Ballots received after election day can be counted across U.S.: Supreme Court

The United States Supreme Court has ruled that states can continue to count ballots that arrive after election day as long as they are postmarked on the date of the poll, landing a major blow to President Donald Trump’s administration’s attempt to crack down on mail-in ballots.
In a 5-4 majority decision on Monday, the apex court rejected the lawsuit filed by the Republican National Congress, challenging a Mississippi state law that allows mail-in ballots to be counted if they arrive within five business days of the election.
More than a dozen other American states, including Washington, D.C., and three U.S. territories, have similar laws.
“Nothing in the federal election-day statutes requires ballots to be received by election day,” conservative Justice Amy Coney Barrett, who joined Chief Justice John Roberts and the three liberal justices, Sonya Sotomayor, Elena Kagan and Ketanji Brown Jackson, wrote in the majority opinion.
Meanwhile, Samuel Alito, Clarence Thomas, Neil Gorsuch and John Kavanaugh were the dissenting justices.
Mr Trump and his supporters have regularly voiced their opposition against mail-in ballots, which millions of Americans rely on to cast their votes, alleging the process is being exploited by the opposition to commit electoral fraud.
However, the president does not have the power to end it himself, as election processes in the United States are managed under local and state laws and policies rather than federal regulations, which the Trump administration has argued for.
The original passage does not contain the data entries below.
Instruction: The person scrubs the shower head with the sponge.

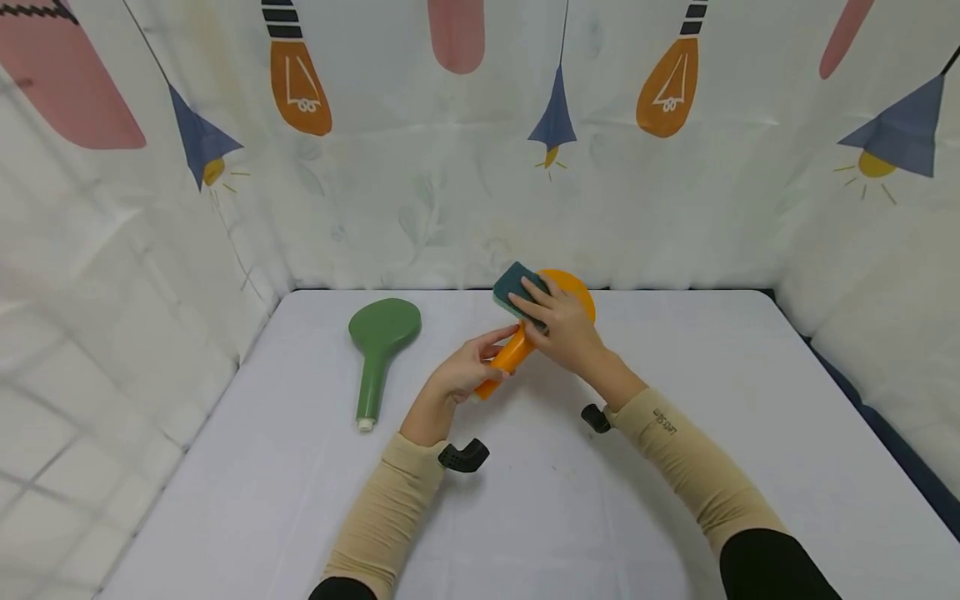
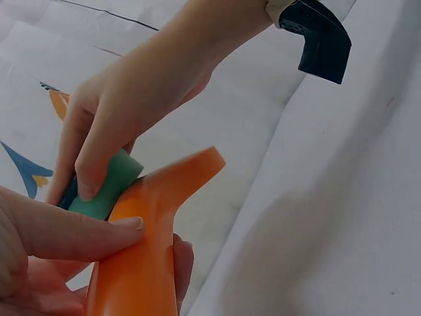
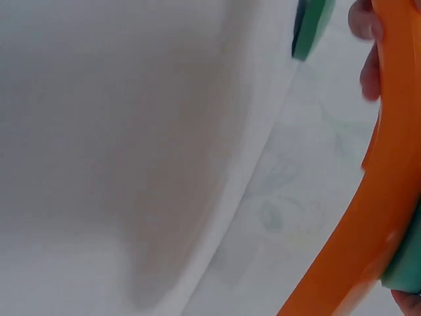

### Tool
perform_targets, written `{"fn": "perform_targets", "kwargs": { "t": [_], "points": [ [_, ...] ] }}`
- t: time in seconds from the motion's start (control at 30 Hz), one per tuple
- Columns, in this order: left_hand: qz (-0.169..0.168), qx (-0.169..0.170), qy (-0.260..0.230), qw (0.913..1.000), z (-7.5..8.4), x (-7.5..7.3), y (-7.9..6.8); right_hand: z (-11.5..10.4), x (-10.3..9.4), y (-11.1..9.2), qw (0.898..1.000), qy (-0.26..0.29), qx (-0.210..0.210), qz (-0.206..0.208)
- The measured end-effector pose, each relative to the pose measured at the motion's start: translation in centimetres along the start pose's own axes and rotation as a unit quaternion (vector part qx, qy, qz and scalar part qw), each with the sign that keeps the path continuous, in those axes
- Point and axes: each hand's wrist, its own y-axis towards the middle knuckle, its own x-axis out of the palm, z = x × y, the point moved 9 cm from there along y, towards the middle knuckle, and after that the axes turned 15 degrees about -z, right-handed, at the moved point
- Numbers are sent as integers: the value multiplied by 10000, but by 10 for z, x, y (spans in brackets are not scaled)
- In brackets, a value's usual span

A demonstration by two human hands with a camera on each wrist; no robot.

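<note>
My left hand grips the handle of an orange handheld shower head, held tilted above the table with its round head to the upper right. In the left wrist view, the thumb lies along the orange handle. With my right hand I hold a sponge, dark green on one face and light green on the other, against the shower head near its neck. The sponge shows partly behind the orange body in the right wrist view. A green handheld shower head lies on the table to the left.
The white-covered table stretches around both arms. Behind it hangs a pale curtain printed with bulbs and lamps. Black wrist cameras stick out from both sleeves. A dark strip runs beyond the table's right edge.
</note>
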Motion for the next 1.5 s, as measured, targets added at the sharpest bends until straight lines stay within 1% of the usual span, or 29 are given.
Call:
{"fn": "perform_targets", "kwargs": {
  "t": [0.1,0.2,0.27,0.37,0.47,0.53,0.63,0.73,0.83,0.93,1.03,1.1,1.2,1.3,1.4,1.5],
  "points": [
    [-31,8,15,10000,0,2,0,-11,3,7,9995,-199,-220,-134],
    [-28,38,-7,10000,-1,2,1,-8,2,12,9997,-51,-157,-195],
    [-28,66,-33,10000,-1,2,1,1,-1,14,9997,139,24,-186],
    [-19,48,-36,10000,-1,2,1,21,-5,12,9977,437,502,-151],
    [11,-28,-67,10000,-2,2,-1,42,-8,4,9919,717,1042,-131],
    [43,-83,-76,9999,-3,1,-2,55,-8,-4,9869,924,1321,-73],
    [68,-89,-101,9999,-3,-1,-5,69,-8,-16,9796,1241,1581,55],
    [122,-22,-153,9998,-2,-5,-7,75,-7,-25,9755,1442,1660,130],
    [248,51,-239,9994,0,-11,-10,72,-4,-30,9771,1515,1487,154],
    [415,79,-322,9986,0,-18,-14,60,-1,-32,9837,1412,1092,238],
    [544,112,-458,9974,0,-23,-16,44,1,-31,9908,1158,550,425],
    [593,152,-558,9966,-1,-25,-18,30,2,-30,9935,967,103,589],
    [637,246,-642,9956,0,-28,-19,7,3,-28,9936,652,-581,715],
    [652,347,-693,9949,3,-30,-21,-12,4,-27,9911,354,-1079,694],
    [637,443,-765,9940,6,-31,-21,-17,3,-26,9882,203,-1338,720],
    [624,490,-794,9937,9,-31,-22,-9,-3,-26,9867,280,-1322,904]
  ]
}}
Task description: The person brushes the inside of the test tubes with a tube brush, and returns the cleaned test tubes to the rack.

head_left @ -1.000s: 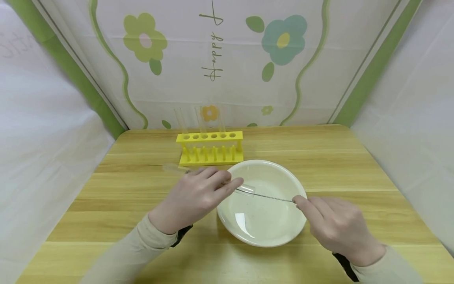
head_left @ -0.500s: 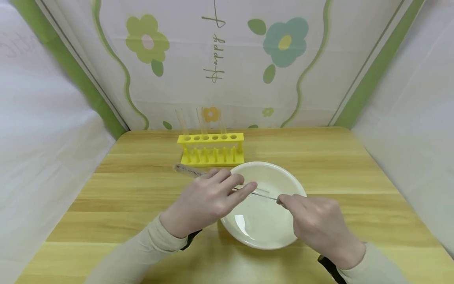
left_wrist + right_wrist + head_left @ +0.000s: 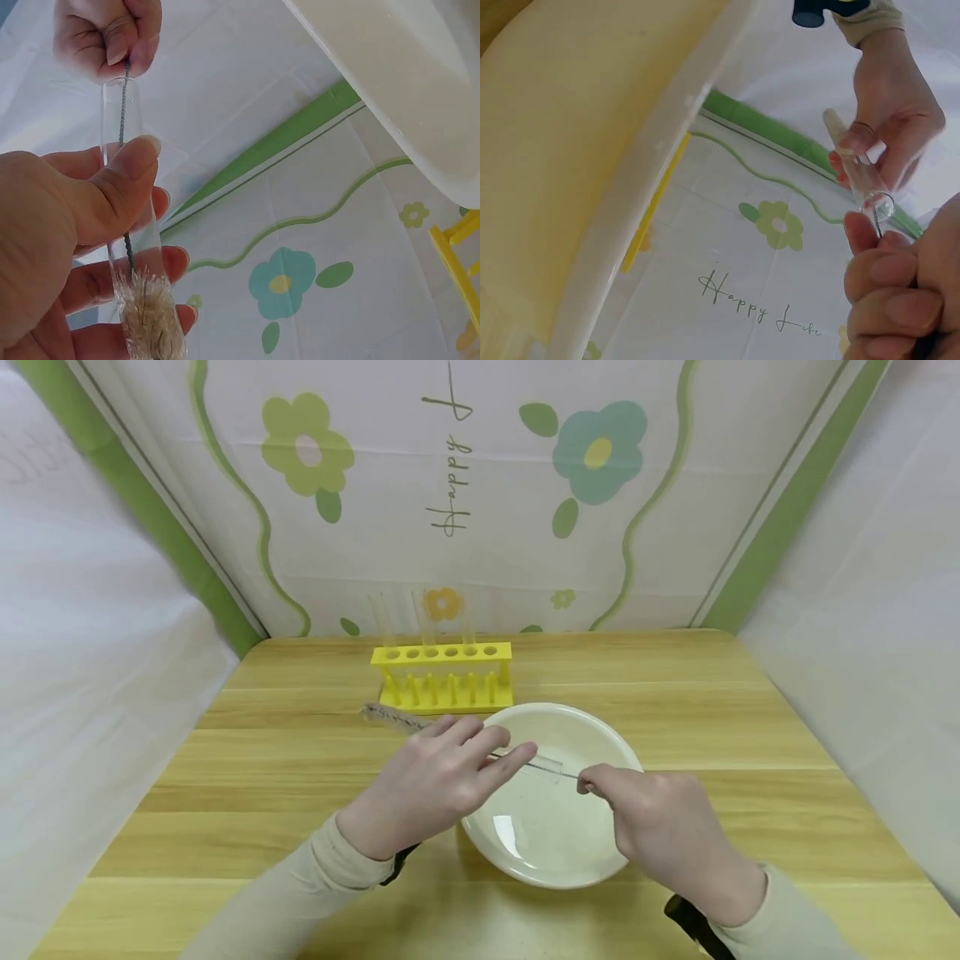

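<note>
A clear test tube (image 3: 118,259) lies tilted in my left hand (image 3: 435,785), which grips it between thumb and fingers, open end toward the right. Inside it sits a test tube brush; its pale bristles (image 3: 152,315) show below the fingers in the left wrist view and at the far left end in the head view (image 3: 393,717). My right hand (image 3: 660,827) pinches the brush's twisted wire (image 3: 566,773) just outside the tube mouth. Both hands are over the white bowl (image 3: 551,852), the left at its left rim, the right at its right rim.
Behind the bowl stands a yellow test tube rack (image 3: 447,700) with 3 clear test tubes (image 3: 427,620) upright in it. The bowl stands on a wooden table (image 3: 750,718). Printed cloth (image 3: 465,560) closes in the back and sides.
My right hand has moved left toward my left hand, pushing the brush deeper; bristles now show at the tube's far end. The left hand has shifted slightly right with the tube.
</note>
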Tool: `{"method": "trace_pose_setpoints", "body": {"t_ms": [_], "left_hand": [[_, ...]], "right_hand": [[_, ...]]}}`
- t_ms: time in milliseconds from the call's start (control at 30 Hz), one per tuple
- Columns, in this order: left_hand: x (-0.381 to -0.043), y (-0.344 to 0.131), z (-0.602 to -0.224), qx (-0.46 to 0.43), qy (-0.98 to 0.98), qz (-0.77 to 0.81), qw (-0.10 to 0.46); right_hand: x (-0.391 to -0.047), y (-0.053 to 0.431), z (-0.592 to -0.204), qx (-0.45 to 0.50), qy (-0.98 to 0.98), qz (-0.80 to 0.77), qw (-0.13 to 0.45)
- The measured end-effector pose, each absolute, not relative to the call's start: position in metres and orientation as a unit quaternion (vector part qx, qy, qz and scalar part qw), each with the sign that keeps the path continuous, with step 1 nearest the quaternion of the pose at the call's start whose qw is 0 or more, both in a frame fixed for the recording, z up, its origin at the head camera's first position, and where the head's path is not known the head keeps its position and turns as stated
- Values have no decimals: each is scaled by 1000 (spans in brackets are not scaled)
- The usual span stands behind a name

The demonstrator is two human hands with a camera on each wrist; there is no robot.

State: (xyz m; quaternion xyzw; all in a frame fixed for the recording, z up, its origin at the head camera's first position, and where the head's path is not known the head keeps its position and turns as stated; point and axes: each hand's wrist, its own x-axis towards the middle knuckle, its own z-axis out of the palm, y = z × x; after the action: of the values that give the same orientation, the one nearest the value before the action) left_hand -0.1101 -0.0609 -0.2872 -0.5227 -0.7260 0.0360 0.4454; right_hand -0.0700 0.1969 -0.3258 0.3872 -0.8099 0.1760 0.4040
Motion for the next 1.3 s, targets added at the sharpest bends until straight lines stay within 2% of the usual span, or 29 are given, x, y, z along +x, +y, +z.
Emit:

“Plaintiffs’ policy arguments about election integrity and voter confidence are properly directed to legislatures, not courts, and regardless, plaintiffs’ definition of ‘election’ would do little to address the concerns they identify,” Ms Barrett added.
Meanwhile, in a dissenting opinion, Mr Alito said, “Election day is a specified date, not a span of multiple days. The election-day statutes require that federal elections occur on that date.
“Under the challenged Mississippi law, however, the collection of ballots continues for five more days, and therefore the ‘election’ is not held until the end of that period.”